A proposta de arcabouço fiscal apresentada pelo governo ao Congresso reformula, flexibiliza e melhora o Teto de Gastos, que já tinha implodido nos últimos anos, precisamente porque era rígido e demandava um esforço de redução de gastos numa dramática situação de crise econômica e social, além de exigir a realização de reformas estruturais que conteriam a inércia de expansão das despesas primárias. A grande mudança da nova regra consiste em permitir que haja aumento real das despesas primárias, mas limitado a um outro teto, neste caso vinculado às receitas: aumento de no máximo de 70% de elevação da receita pública, e nunca ultrapassando 2,5% das despesas do ano anterior. Desta forma, sempre que houver um aumento da receita, o governo tem espaço para elevar as despesas, mas sempre deixando um mínimo de 30% deste aumento para compor um superávit primário que permita conter o crescimento da relação dívida/PIB.
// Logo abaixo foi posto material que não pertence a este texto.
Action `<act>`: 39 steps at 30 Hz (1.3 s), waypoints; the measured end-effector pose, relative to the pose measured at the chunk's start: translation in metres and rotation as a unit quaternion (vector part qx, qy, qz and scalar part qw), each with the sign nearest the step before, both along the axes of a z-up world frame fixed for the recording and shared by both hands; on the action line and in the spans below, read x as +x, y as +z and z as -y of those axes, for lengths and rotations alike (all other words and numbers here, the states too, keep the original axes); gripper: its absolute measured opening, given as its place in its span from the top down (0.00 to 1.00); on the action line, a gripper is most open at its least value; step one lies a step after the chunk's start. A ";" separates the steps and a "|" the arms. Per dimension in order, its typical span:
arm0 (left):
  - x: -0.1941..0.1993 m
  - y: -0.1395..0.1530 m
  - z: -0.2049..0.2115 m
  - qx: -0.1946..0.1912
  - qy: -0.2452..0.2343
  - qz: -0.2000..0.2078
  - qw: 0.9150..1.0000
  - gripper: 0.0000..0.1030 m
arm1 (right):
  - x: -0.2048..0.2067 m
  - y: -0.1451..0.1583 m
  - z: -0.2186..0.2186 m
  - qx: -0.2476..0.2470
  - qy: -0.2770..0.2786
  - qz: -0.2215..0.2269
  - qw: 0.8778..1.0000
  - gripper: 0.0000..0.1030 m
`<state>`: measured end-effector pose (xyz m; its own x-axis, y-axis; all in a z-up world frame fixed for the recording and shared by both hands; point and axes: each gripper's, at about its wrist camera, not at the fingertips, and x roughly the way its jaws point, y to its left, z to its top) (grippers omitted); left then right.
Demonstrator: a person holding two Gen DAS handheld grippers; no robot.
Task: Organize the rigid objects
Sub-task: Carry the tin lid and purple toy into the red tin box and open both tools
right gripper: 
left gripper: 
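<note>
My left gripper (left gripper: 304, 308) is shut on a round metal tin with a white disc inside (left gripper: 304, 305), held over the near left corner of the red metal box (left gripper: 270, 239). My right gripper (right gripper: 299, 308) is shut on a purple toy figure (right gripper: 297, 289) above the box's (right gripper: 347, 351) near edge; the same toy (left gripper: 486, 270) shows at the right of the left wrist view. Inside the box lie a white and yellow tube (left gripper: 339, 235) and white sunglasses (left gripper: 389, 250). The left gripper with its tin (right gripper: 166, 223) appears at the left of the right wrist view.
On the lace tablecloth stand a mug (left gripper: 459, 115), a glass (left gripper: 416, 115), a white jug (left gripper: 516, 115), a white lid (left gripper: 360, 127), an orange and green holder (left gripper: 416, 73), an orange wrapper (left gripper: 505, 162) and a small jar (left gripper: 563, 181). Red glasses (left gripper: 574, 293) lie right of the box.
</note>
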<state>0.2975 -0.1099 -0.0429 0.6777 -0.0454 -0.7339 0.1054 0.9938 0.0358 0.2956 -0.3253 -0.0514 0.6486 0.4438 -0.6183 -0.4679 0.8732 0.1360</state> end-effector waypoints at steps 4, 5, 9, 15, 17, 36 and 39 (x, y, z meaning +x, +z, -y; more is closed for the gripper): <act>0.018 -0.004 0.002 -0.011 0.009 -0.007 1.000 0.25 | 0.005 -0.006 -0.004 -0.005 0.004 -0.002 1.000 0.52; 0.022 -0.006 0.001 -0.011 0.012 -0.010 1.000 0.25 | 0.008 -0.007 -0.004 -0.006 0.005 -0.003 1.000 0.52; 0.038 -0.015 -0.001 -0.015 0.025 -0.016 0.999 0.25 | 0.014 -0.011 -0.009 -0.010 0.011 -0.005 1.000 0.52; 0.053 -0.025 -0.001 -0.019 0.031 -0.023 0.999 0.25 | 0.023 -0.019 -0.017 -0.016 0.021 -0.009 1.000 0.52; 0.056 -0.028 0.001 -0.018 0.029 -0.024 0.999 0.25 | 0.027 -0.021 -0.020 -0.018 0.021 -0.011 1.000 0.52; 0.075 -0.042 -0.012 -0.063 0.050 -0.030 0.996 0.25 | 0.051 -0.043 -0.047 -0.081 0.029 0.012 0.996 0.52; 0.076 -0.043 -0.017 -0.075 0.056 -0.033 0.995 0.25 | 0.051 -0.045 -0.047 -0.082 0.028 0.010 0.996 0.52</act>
Quando o ministro Fernando Haddad deu conhecimento dos fundamentos do arcabouço fiscal, no final de março, conseguiu a aprovação da grande maioria dos economistas e dos agentes econômicos, mesmo daqueles que manifestavam a preocupação com uma orientação do modelo para o aumento de receita, e não o corte de despesas. Estes fundamentos se mantêm no detalhamento da proposta apresentada agora ao Congresso. Entretanto, como diz o provérbio, o diabo está nos detalhes que, no caso da regra fiscal, reside nas exceções, itens de despesa que ficam fora do limite permitido para aumento dos gastos (70% da elevação da receita) e que, portanto, reduzem a possibilidade de formação do superávit primário. Algumas das treze exceções são muito questionáveis, como: a) transferência de recursos para Estados e Municípios que cumprirem o piso salarial da enfermagem; b) destinação dos recursos públicos para a capitalização de empresas estatais não financeiras e não dependentes. Sem julgar o mérito social ou a relevância política, a inclusão do piso salarial da enfermagem nas exceções do arcabouço fiscal sinaliza para futuros pedidos de excepcionalidade, movidos por conveniência política, sempre que se tenha de resolver um conflito, como o nó criado pela definição do referido piso salarial.
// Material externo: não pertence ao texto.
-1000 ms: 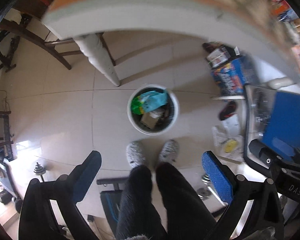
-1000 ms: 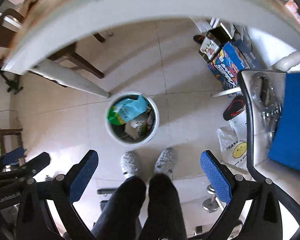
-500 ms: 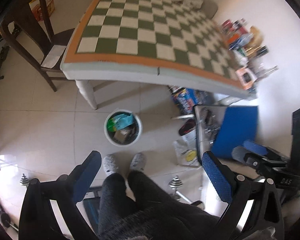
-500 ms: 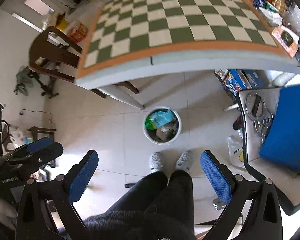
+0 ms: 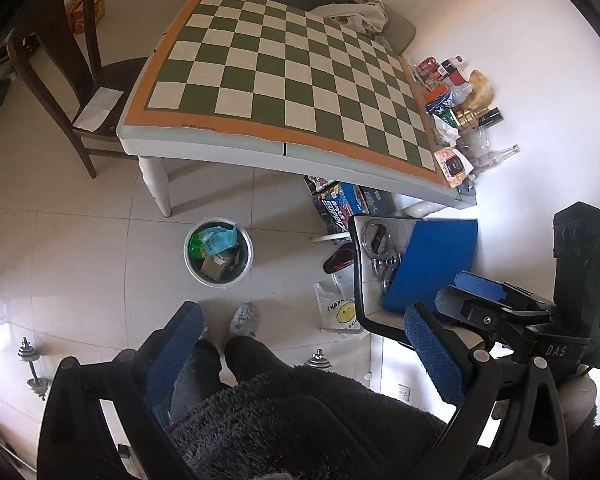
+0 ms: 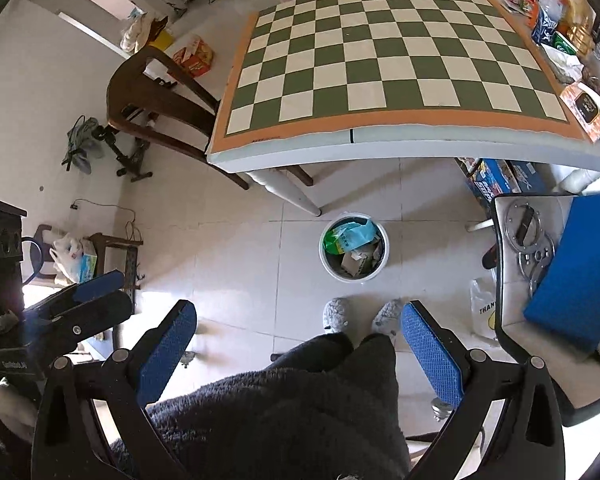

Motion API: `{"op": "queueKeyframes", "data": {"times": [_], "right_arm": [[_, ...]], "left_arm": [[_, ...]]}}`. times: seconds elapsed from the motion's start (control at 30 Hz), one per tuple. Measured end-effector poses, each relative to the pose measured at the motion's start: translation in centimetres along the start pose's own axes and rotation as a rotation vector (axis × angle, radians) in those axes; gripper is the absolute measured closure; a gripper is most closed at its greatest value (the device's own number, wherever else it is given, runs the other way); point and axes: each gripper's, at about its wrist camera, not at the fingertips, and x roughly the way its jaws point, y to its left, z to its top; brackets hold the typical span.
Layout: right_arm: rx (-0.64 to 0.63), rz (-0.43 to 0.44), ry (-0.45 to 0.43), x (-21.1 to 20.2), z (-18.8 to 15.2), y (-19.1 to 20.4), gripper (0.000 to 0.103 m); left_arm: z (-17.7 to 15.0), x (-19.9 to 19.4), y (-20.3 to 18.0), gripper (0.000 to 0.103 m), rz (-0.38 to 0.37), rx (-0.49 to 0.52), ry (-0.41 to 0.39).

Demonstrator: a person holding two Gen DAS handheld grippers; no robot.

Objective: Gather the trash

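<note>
A white trash bin point(image 5: 219, 252) stands on the tiled floor by the table leg, holding a green-and-blue bag and crumpled packaging; it also shows in the right wrist view point(image 6: 354, 245). My left gripper point(image 5: 304, 354) is open and empty, high above the floor over my legs. My right gripper point(image 6: 298, 350) is open and empty at a similar height. The right gripper also shows at the right of the left wrist view point(image 5: 480, 288). The left gripper shows at the left of the right wrist view point(image 6: 88, 292). The checkered table point(image 5: 292, 80) carries a cluster of bottles, cans and packets point(image 5: 456, 108) along its right edge.
A dark wooden chair point(image 5: 60, 68) stands left of the table. A chair with a blue cushion point(image 5: 432, 264) and metal rings is at the right. Boxes point(image 5: 340, 200) sit under the table. A plastic bag point(image 5: 338, 310) and small dumbbells point(image 5: 30, 366) lie on the floor.
Both grippers have risen and pulled back from just above the bin. The table top and its clutter have come into view. Both stay open and empty.
</note>
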Motion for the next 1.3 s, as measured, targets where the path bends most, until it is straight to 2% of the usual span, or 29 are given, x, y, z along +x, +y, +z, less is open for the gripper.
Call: {"op": "queueKeyframes", "data": {"times": [0.33,1.3], "right_arm": [[-0.011,0.000,0.004,-0.4,0.1,0.2,0.000],[0.006,-0.001,0.034,0.0,-1.2,-0.4,0.000]], "left_arm": [[-0.4,-0.7,-0.1,0.000,0.009,-0.003,-0.012],[-0.5,0.1,-0.7,0.000,0.023,0.042,0.025]]}}
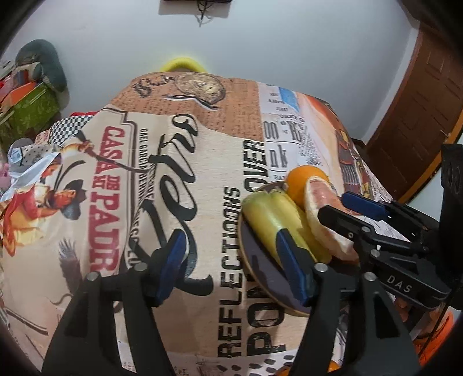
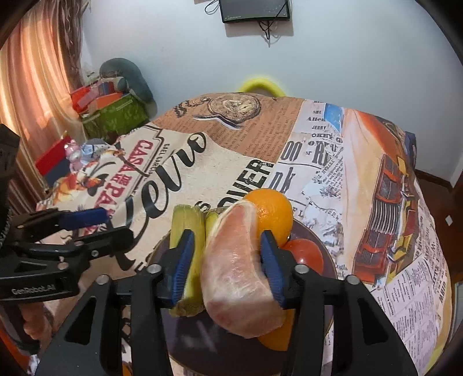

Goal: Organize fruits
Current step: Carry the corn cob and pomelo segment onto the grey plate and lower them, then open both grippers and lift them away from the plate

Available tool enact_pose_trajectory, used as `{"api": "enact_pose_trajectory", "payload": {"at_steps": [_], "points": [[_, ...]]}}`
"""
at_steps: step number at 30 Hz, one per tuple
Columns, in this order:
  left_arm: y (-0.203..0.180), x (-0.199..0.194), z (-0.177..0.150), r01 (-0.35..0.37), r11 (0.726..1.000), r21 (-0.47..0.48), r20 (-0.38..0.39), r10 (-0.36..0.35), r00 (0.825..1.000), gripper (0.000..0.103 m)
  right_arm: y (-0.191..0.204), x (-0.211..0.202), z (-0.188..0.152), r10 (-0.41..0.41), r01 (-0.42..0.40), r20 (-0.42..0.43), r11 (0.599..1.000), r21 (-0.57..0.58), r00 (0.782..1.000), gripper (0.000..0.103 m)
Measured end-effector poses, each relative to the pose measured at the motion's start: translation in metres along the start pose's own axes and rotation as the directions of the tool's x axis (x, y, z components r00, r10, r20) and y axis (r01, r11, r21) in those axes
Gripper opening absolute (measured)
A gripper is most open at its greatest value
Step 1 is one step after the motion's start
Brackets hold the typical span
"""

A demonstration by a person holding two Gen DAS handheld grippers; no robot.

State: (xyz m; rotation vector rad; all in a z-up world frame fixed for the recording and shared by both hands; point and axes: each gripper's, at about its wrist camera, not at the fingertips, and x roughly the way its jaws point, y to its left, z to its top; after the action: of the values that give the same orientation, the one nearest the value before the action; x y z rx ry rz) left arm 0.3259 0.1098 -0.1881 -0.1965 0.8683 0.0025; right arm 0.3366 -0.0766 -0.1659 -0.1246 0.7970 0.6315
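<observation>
While the dark round plate with a pale wooden rim (image 2: 328, 254) sits on the printed tablecloth, it holds all the fruit: a peeled pinkish grapefruit wedge (image 2: 234, 277), two yellow-green banana pieces (image 2: 185, 228) lying side by side, a whole orange (image 2: 272, 212), a red tomato (image 2: 306, 253) and an orange slice (image 2: 277, 337) under the wedge's near end. The wedge leans against the orange and sits just beside the banana pieces. The right gripper (image 2: 227, 260) has its blue-padded jaws partly apart around the wedge; the right pad looks to touch the wedge's side, the left pad sits against the nearer banana piece, and whether there is real clamping cannot be told. The left gripper (image 1: 234, 269) is open about halfway with nothing between its jaws; its right blue pad (image 1: 292, 266) lies over the banana pieces (image 1: 275, 214) at the plate's (image 1: 254, 260) left edge, the left pad hangs over bare cloth. The vintage newspaper-and-poster print tablecloth (image 1: 173, 173) covers the whole table. Beyond the table's far edge a yellow curved object (image 2: 260, 84) shows against the pale wall; a green patterned box (image 2: 121, 115) with clutter sits far left, and a dark wall-mounted device (image 2: 254, 10) with dangling cords hangs above.
</observation>
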Motion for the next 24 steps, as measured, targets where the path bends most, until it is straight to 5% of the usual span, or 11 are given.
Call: {"api": "enact_pose_trajectory", "payload": {"at_steps": [8, 24], "points": [[-0.001, -0.013, -0.006, -0.003, 1.000, 0.006, 0.014, 0.003, 1.000, 0.065, 0.004, -0.021, 0.001, -0.025, 0.025, 0.023, 1.000, -0.017, 0.999, 0.059], [-0.041, -0.129, -0.035, -0.020, 0.994, 0.108, 0.145, 0.004, 0.989, 0.071, 0.021, -0.130, -0.027, -0.082, 0.082, 0.121, 0.997, 0.005, 0.989, 0.059]]}}
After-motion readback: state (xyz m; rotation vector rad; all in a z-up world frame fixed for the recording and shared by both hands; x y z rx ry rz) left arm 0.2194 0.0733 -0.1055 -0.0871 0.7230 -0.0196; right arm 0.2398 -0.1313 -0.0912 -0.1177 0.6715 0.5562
Para não cortar gastos, o governo está empenhado no esforço de aumento da receita. E como, no futuro imediato, não se espera um crescimento razoável do PIB-Produto Interno Bruto, o fisco precisa cobrar mais impostos. Haddad prometeu que o aumento da receita não virá de novos tributos nem de aumento das alíquotas, mas da cobrança de impostos de setores da economia que, segundo ele, não pagam imposto, ou são beneficiários de alguma renúncia fiscal. Para isso, terá que enfrentar grandes resistências políticas e um provável veto do próprio presidente Lula da Silva, preocupado com a sua popularidade (o que acaba de ocorrer com a confusão dos sites chineses). O arcabouço fiscal pode ajudar a retomada do crescimento econômico, na medida em que recupera a confiança dos agentes econômicos no equilíbrio fiscal. Mas dificilmente teremos resultados positivos no curto prazo, ao ponto que venha a elevar a receita e, desta forma, viabilizar a expansão dos gastos públicos.